Reproduce every line in the material below that holds "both".

== DATA EXTRACT ==
——
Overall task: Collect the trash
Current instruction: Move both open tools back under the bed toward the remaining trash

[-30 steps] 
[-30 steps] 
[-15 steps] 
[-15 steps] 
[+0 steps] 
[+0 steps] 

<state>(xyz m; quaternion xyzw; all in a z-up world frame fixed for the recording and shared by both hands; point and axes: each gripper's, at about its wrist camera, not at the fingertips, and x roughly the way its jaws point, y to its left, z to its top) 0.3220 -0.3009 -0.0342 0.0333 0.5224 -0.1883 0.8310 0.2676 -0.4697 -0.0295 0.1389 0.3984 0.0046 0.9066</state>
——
== ANSWER TO THE PROBLEM ==
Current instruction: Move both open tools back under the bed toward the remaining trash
<state>(xyz m; quaternion xyzw; all in a z-up world frame fixed for the recording and shared by both hands; point and axes: each gripper's, at about its wrist camera, not at the fingertips, and x roughly the way its jaws point, y to its left, z to its top) 0.3220 -0.3009 -0.0342 0.0333 0.5224 -0.1883 0.8310 0.2676 -0.4697 -0.0295 0.1389 0.3984 0.0046 0.9066</state>

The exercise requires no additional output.